### WHAT NEEDS TO BE DONE
Copy each line below exactly and leave the pictures out.

::::::

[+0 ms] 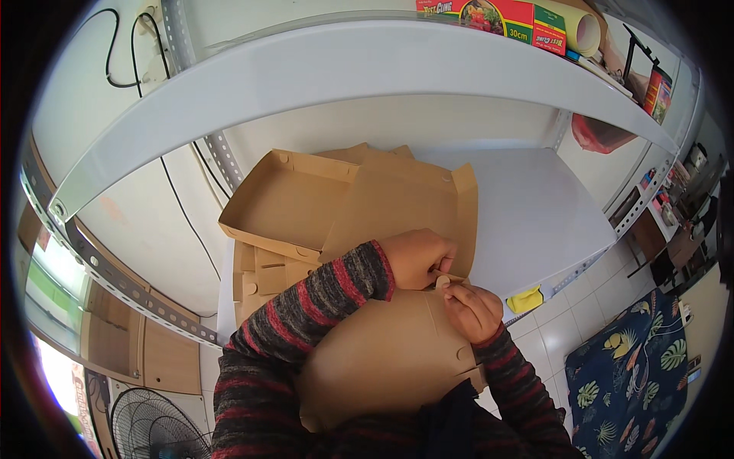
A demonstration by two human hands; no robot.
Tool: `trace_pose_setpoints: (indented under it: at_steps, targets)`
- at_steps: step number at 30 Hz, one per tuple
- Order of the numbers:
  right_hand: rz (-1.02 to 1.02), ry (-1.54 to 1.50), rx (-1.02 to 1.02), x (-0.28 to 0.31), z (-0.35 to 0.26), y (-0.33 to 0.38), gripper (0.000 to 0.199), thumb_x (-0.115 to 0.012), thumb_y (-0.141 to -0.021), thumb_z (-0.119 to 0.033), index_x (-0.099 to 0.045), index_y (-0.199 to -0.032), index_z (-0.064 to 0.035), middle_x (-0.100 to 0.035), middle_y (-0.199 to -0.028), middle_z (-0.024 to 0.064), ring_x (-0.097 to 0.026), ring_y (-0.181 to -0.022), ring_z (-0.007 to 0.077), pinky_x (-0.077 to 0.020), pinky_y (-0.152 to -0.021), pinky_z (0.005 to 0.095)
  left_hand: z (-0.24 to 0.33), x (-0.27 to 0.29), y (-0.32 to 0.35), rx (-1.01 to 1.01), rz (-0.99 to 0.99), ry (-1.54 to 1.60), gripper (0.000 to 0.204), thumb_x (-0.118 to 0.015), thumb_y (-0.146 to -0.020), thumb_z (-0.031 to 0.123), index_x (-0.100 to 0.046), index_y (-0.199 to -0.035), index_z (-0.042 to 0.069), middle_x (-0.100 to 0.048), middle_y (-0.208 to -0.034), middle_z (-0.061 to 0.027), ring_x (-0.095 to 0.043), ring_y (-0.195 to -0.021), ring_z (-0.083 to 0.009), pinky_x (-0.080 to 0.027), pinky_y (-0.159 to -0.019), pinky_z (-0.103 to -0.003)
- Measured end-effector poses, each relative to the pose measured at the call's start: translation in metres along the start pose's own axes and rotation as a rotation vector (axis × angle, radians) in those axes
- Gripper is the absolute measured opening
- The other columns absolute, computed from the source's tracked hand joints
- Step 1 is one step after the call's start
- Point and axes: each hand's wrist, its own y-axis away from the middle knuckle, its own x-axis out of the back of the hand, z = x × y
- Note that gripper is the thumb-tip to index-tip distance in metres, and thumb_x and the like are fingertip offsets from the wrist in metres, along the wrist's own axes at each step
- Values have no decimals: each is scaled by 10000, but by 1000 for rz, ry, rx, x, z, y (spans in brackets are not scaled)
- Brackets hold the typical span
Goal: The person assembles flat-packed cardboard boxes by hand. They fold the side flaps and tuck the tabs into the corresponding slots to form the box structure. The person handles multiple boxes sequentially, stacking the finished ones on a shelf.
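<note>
A brown cardboard box (290, 199) lies on the shelf, its tray walls raised on the left and a flat panel with upright edge flaps on the right. Close to my body is a large bare cardboard panel (375, 352) with a round tab near its right side; whether it belongs to the same box I cannot tell. My left hand (420, 258) has its fingers curled on the cardboard at the near right corner. Right beside it, my right hand (474, 312) pinches a small rounded cardboard tab (443, 282) there. The fingertips partly hide the joint.
More cut cardboard blanks (267, 274) lie under the box. The pale shelf (527, 206) extends to the right, with a white upper shelf edge (367, 73) above. A yellow cloth (524, 299) hangs near the shelf's right edge. A fan (157, 424) stands lower left.
</note>
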Motion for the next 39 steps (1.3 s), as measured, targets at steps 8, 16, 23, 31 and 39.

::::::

### RESULT FOR THIS TASK
[+0 ms] 
A demonstration by two human hands; no robot.
Tool: `trace_pose_setpoints: (indented under it: at_steps, targets)`
- at_steps: step number at 30 Hz, one per tuple
- Order of the numbers:
  right_hand: rz (-1.02 to 1.02), ry (-1.54 to 1.50), rx (-1.02 to 1.02), x (-0.28 to 0.31), z (-0.35 to 0.26), y (-0.33 to 0.38), gripper (0.000 to 0.199), thumb_x (-0.115 to 0.012), thumb_y (-0.141 to -0.021), thumb_z (-0.119 to 0.033), index_x (-0.099 to 0.045), index_y (-0.199 to -0.032), index_z (-0.064 to 0.035), middle_x (-0.100 to 0.035), middle_y (-0.199 to -0.028), middle_z (-0.024 to 0.064), ring_x (-0.097 to 0.026), ring_y (-0.181 to -0.022), ring_z (-0.007 to 0.077), pinky_x (-0.077 to 0.020), pinky_y (-0.152 to -0.021), pinky_z (0.005 to 0.095)
  left_hand: z (-0.24 to 0.33), x (-0.27 to 0.29), y (-0.32 to 0.35), rx (-1.01 to 1.01), rz (-0.99 to 0.99), ry (-1.54 to 1.60), gripper (0.000 to 0.204), thumb_x (-0.118 to 0.015), thumb_y (-0.146 to -0.020), thumb_z (-0.031 to 0.123), index_x (-0.100 to 0.046), index_y (-0.199 to -0.035), index_z (-0.042 to 0.069), middle_x (-0.100 to 0.048), middle_y (-0.208 to -0.034), middle_z (-0.061 to 0.027), ring_x (-0.095 to 0.043), ring_y (-0.195 to -0.021), ring_z (-0.083 to 0.009), pinky_x (-0.080 to 0.027), pinky_y (-0.159 to -0.019), pinky_z (-0.103 to -0.003)
- Measured end-effector poses, each relative to the pose measured at the call's start: translation in metres along the start pose's own axes and rotation as a rotation vector (axis × angle, radians) in those axes
- Gripper is the absolute measured opening
- The other columns absolute, computed from the source's tracked hand joints
- Step 1 is one step after the call's start
- Point and axes: each hand's wrist, its own y-axis away from the middle knuckle, its own x-axis out of the back of the hand, z = x × y
- Note that gripper is the thumb-tip to index-tip distance in metres, and thumb_x and the like are fingertip offsets from the wrist in metres, along the wrist's own axes at each step
- Values have no decimals: each is scaled by 10000, but by 1000 for rz, ry, rx, x, z, y (spans in brackets are not scaled)
- Brackets hold the typical span
Goal: The person assembles flat-packed cardboard boxes by hand. They fold the side flaps and tuck the tabs into the corresponding slots to form the box structure. The person handles multiple boxes sequentially, stacking the finished ones on a shelf.
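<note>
A brown cardboard box (290, 199) lies on the shelf, its tray walls raised on the left and a flat panel with upright edge flaps on the right. Close to my body is a large bare cardboard panel (375, 352) with a round tab near its right side; whether it belongs to the same box I cannot tell. My left hand (420, 258) has its fingers curled on the cardboard at the near right corner. Right beside it, my right hand (474, 312) pinches a small rounded cardboard tab (443, 282) there. The fingertips partly hide the joint.
More cut cardboard blanks (267, 274) lie under the box. The pale shelf (527, 206) extends to the right, with a white upper shelf edge (367, 73) above. A yellow cloth (524, 299) hangs near the shelf's right edge. A fan (157, 424) stands lower left.
</note>
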Motion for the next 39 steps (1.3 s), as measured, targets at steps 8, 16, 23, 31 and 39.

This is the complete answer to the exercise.